Maybe fear killed engineering. Even in a decently managed company, I can see so many engineering effort gets stalled, compromised, bastardized, or killed. Like your manager asks you to get sign-offs from 10 different orgs. Like you want to do a POC, yet somehow an infra team demanded that you integrate with their system even though your targeted users didn't give a shit. Like you just want to submit a workflow to Temporal Cloud yet a product manager demands that you create an abstraction because he is afraid of X and Y. Like you just want to serve 5TB of data, and you got sucked into this: https://www.youtube.com/watch?v=3t6L-FlfeaI.
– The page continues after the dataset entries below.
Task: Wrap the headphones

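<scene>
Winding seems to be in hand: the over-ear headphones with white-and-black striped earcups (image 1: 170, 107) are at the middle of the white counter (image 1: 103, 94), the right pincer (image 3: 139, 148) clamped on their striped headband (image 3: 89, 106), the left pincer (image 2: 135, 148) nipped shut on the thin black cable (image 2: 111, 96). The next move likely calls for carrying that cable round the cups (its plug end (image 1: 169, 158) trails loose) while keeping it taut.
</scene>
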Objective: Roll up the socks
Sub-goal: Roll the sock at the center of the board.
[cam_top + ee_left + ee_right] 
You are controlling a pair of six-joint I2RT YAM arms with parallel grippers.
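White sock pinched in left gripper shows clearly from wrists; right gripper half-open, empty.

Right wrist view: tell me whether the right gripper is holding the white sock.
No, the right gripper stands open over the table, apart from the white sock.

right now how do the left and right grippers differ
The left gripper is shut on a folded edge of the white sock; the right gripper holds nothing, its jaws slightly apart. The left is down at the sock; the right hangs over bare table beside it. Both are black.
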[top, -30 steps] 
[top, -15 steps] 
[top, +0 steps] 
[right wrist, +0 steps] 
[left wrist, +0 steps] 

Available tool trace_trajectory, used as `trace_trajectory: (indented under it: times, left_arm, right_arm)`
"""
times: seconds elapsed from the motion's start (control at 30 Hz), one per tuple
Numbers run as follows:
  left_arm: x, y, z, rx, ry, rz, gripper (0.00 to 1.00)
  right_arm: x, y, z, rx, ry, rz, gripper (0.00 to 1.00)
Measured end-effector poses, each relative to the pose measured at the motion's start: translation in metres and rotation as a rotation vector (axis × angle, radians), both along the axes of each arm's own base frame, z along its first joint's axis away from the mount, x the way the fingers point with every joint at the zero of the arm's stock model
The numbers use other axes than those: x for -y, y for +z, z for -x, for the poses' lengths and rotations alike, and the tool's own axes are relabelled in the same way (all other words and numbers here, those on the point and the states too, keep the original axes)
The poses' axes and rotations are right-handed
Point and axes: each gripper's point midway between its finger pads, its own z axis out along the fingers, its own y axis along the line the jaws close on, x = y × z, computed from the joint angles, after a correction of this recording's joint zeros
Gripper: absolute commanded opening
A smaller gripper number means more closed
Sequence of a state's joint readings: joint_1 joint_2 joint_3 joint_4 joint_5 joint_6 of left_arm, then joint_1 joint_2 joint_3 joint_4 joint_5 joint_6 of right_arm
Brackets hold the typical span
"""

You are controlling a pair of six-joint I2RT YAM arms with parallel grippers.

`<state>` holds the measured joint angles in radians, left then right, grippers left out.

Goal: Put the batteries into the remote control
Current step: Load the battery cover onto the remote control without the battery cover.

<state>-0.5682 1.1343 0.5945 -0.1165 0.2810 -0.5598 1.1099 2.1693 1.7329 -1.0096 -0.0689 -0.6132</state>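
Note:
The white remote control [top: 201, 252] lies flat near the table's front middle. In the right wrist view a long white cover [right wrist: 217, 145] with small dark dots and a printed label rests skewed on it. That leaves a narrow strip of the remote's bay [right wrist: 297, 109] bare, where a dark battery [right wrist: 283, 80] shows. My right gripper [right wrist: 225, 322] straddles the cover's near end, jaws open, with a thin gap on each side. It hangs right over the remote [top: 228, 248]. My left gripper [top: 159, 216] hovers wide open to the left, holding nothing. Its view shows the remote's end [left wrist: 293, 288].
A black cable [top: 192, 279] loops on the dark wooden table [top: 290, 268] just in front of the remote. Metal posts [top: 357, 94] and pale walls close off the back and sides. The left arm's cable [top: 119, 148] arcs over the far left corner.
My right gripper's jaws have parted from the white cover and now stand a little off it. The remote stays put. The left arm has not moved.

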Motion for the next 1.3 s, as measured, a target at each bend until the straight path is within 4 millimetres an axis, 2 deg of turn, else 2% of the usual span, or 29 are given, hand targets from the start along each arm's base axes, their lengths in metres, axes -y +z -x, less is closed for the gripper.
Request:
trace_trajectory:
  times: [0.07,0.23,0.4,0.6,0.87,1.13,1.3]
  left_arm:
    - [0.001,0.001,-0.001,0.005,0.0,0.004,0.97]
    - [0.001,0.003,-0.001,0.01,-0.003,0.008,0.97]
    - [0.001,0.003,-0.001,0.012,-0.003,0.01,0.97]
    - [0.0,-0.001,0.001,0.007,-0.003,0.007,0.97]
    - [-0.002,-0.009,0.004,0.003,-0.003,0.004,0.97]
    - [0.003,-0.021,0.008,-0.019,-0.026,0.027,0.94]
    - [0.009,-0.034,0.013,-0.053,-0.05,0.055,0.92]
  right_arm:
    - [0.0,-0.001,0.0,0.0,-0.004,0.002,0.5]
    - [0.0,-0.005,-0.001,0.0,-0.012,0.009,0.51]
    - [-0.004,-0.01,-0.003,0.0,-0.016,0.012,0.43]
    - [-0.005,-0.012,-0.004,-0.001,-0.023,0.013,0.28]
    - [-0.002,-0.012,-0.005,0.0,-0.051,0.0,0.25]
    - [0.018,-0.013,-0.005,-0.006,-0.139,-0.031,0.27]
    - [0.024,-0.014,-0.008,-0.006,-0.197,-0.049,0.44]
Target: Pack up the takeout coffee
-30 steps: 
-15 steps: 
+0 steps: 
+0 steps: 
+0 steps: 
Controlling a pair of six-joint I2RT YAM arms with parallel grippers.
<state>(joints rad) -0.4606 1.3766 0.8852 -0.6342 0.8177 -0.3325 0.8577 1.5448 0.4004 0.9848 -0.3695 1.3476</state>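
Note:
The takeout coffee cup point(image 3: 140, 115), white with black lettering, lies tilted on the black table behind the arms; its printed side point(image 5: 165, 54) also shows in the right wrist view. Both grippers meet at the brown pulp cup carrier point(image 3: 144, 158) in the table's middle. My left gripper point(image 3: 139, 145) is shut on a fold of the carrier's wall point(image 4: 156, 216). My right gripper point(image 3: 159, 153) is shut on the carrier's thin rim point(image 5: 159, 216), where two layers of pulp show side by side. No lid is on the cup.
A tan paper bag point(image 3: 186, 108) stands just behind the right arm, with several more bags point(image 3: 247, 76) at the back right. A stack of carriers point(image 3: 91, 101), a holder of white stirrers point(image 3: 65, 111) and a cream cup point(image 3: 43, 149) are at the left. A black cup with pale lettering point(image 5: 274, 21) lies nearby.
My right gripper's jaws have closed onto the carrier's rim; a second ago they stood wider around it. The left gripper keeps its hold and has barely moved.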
I'm not sure how companies battle this kind of fear. It looks Amazon's Working Backwards, Netflix's Freedom and Responsibility, Uber's Let Builders Build more or less can counter such fear, but ultimately it's about finding the right people who have good sense of product and who strive to make progress.

asdefghyk a year ago

Also the Crowdstrike change could have been largely avoided, if incremental release to customers was used. Not release to the whole world at once.

For example , release change to some group customers, say 5000, if thats OK release to another group of larger customers.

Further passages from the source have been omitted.